Your goal » Which lines of the data hold the word "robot"? Copy all of them.

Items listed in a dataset
■ ■ ■
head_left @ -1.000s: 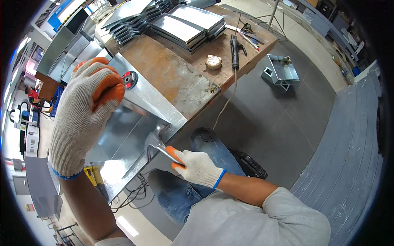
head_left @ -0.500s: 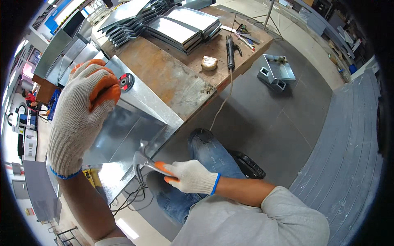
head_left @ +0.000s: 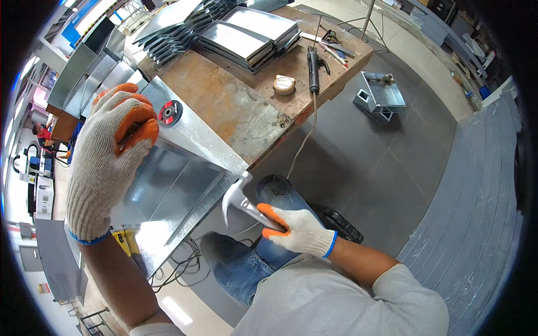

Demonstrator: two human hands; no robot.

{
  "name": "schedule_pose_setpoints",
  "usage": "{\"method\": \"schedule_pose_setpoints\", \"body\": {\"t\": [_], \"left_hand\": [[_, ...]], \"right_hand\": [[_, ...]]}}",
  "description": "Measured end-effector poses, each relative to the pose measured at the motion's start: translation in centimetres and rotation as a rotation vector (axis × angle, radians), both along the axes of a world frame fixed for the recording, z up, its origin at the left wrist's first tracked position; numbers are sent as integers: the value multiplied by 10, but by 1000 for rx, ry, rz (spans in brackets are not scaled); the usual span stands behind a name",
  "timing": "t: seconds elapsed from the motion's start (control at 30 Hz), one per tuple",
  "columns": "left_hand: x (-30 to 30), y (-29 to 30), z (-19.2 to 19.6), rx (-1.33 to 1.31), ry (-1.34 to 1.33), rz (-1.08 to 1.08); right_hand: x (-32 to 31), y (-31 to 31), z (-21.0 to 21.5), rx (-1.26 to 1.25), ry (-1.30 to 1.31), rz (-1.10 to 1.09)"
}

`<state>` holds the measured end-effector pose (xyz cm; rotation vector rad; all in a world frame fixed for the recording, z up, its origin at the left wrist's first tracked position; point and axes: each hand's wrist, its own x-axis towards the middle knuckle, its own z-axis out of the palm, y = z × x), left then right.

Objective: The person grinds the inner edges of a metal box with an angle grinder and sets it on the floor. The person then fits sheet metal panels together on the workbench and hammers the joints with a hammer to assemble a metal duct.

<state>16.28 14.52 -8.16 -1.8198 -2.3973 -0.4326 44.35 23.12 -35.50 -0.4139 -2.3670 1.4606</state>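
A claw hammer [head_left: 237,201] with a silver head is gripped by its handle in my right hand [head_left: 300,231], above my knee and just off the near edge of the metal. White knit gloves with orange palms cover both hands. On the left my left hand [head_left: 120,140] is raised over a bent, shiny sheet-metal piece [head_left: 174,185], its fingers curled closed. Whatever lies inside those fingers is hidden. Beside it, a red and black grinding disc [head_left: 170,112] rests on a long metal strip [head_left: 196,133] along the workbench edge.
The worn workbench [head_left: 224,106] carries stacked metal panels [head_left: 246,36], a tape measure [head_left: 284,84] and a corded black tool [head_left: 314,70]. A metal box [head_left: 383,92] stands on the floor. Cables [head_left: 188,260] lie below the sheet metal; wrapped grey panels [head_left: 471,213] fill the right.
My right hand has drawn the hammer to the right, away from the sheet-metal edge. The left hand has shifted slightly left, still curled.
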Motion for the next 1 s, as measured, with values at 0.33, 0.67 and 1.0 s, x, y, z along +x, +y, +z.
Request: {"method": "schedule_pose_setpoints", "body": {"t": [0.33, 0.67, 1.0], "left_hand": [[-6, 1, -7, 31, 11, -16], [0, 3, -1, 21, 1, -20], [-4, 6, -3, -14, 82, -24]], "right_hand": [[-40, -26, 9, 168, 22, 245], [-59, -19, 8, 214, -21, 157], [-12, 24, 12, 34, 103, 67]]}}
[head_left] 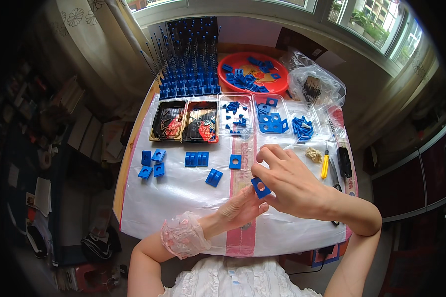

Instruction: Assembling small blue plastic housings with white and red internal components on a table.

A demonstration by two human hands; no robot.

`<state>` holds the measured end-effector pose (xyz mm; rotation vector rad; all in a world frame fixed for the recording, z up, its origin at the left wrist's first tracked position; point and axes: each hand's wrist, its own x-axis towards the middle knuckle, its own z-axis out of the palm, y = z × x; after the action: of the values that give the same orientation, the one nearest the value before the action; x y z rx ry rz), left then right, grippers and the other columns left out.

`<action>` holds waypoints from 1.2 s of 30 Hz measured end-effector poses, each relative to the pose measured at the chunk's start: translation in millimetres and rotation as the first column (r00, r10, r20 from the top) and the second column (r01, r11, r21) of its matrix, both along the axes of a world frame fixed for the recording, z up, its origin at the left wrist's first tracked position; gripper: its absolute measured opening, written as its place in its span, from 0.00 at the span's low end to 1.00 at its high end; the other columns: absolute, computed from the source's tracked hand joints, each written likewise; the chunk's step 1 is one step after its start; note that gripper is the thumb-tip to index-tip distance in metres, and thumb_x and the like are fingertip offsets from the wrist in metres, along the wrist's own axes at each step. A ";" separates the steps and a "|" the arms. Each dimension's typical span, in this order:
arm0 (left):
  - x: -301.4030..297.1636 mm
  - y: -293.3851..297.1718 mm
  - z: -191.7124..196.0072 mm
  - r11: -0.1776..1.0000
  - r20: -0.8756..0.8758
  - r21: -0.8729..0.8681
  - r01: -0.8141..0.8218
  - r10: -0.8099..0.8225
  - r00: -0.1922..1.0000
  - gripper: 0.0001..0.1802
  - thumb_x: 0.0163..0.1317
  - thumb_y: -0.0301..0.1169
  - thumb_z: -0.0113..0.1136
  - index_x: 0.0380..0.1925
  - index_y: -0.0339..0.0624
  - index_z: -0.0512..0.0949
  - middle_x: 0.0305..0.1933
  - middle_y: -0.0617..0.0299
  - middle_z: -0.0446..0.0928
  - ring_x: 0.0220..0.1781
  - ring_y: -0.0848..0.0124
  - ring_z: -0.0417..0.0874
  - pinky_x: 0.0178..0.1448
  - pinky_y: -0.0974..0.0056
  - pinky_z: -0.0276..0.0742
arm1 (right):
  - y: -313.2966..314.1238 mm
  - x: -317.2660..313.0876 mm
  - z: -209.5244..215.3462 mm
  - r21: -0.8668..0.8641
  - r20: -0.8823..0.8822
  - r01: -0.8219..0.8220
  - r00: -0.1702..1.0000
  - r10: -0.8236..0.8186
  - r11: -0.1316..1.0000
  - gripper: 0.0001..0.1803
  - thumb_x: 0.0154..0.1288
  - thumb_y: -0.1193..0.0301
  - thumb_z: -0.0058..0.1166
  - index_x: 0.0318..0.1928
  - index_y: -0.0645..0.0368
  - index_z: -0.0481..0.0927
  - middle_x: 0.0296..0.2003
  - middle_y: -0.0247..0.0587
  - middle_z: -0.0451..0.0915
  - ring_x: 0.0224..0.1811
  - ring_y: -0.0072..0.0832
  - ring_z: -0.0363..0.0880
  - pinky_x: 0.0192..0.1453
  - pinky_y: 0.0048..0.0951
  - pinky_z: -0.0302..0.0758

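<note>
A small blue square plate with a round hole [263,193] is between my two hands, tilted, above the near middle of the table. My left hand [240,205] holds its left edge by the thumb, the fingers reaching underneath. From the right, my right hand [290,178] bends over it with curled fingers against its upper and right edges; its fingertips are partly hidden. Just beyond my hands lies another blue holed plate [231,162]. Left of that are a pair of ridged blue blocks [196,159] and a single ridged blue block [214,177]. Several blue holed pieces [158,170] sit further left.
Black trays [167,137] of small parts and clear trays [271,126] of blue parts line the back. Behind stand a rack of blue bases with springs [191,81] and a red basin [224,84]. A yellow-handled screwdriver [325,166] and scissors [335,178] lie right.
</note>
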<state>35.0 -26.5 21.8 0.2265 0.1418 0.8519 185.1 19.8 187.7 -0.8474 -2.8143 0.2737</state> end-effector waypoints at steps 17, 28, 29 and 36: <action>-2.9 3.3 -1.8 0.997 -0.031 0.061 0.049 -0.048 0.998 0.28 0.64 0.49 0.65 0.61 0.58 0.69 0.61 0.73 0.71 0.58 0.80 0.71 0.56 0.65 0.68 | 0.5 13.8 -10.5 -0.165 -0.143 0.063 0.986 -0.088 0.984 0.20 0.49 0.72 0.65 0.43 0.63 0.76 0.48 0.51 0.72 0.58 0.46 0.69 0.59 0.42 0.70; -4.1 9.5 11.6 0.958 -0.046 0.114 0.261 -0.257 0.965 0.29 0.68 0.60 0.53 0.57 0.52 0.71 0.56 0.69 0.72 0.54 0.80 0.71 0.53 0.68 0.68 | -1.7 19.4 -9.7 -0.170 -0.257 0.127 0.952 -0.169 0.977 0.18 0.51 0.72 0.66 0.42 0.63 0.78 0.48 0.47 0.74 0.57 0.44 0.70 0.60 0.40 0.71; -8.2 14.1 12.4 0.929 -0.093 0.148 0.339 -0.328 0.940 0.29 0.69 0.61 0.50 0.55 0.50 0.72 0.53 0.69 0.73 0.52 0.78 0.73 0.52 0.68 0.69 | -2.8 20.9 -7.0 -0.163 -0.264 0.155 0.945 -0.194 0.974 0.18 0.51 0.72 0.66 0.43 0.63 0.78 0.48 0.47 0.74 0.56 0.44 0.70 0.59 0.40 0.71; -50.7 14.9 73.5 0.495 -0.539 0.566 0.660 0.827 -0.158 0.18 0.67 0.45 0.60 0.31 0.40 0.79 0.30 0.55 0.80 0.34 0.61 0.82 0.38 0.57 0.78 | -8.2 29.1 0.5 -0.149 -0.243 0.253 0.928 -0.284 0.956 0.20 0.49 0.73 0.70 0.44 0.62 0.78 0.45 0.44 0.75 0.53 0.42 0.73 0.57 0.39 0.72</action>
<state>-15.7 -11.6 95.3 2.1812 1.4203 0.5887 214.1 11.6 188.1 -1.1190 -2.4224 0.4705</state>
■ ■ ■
Written reply »
Demonstrator: two human hands; no robot.
A demonstration by two human hands; no robot.

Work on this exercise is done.